**Problem description:** In the entries below, find the line with "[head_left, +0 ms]" and the line with "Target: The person". Return those two lines and all lines between them, exactly.

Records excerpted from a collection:
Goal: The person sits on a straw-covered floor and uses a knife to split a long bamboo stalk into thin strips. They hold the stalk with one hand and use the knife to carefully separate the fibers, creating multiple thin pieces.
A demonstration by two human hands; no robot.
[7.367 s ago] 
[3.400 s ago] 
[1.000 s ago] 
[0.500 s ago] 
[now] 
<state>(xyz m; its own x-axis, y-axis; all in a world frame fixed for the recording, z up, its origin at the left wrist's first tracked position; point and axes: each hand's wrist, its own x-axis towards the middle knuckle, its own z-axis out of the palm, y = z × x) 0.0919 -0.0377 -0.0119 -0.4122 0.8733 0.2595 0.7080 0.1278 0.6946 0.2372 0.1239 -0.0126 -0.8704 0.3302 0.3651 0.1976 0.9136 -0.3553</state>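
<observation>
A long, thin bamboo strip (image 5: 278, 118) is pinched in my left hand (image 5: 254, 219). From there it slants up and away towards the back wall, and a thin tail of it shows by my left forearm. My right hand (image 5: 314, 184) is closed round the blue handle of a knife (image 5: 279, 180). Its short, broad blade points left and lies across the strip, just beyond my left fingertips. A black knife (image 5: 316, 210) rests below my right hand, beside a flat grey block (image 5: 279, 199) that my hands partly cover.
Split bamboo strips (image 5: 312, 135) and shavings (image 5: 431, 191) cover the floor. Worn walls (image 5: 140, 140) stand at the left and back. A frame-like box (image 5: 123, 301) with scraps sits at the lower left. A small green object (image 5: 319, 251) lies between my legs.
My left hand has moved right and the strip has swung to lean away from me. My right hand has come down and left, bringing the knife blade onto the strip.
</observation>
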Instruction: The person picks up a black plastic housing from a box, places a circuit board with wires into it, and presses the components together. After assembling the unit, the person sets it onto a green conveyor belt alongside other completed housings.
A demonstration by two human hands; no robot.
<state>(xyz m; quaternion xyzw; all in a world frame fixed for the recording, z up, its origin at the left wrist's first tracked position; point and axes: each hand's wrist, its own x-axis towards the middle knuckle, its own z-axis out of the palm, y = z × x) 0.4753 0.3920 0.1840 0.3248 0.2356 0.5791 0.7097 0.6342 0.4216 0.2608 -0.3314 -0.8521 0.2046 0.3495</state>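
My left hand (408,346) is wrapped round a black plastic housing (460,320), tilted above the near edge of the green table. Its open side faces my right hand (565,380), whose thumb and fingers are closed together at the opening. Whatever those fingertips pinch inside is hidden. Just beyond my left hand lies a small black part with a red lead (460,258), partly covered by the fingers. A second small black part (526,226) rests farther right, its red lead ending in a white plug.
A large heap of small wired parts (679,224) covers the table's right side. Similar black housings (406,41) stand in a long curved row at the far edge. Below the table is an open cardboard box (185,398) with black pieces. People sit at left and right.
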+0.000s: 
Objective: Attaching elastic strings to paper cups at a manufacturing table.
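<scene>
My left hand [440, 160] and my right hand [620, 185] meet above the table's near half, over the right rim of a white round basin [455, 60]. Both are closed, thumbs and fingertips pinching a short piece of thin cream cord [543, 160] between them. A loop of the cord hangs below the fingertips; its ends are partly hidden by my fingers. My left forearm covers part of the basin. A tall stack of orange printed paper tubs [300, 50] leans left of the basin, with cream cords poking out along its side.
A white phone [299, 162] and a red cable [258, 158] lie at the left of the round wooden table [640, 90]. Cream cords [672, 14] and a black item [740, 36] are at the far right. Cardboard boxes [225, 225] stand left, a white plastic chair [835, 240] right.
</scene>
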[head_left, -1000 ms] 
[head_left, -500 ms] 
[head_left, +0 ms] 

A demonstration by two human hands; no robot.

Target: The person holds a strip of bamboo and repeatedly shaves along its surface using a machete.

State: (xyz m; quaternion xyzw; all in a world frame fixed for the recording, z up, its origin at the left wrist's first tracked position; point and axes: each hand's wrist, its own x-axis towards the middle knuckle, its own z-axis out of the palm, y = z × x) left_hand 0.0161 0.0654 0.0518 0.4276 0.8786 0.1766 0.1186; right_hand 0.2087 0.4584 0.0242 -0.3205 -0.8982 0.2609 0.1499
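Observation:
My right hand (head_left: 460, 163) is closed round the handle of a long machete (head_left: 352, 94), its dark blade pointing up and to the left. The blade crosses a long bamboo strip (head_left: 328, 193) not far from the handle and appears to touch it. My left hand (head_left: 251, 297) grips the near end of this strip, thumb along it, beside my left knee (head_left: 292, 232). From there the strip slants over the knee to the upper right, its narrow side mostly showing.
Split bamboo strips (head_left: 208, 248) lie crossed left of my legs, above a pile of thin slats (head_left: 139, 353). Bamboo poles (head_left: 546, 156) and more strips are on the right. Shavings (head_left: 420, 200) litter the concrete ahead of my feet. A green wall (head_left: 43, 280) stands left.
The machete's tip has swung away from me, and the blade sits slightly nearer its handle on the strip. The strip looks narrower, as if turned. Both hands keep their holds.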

**Final answer:**
[head_left, +0 ms] 

A demonstration by two human hands; no robot.

Target: The person holds a strip of bamboo and repeatedly shaves along its surface using a machete.

Nothing more is needed for this exercise.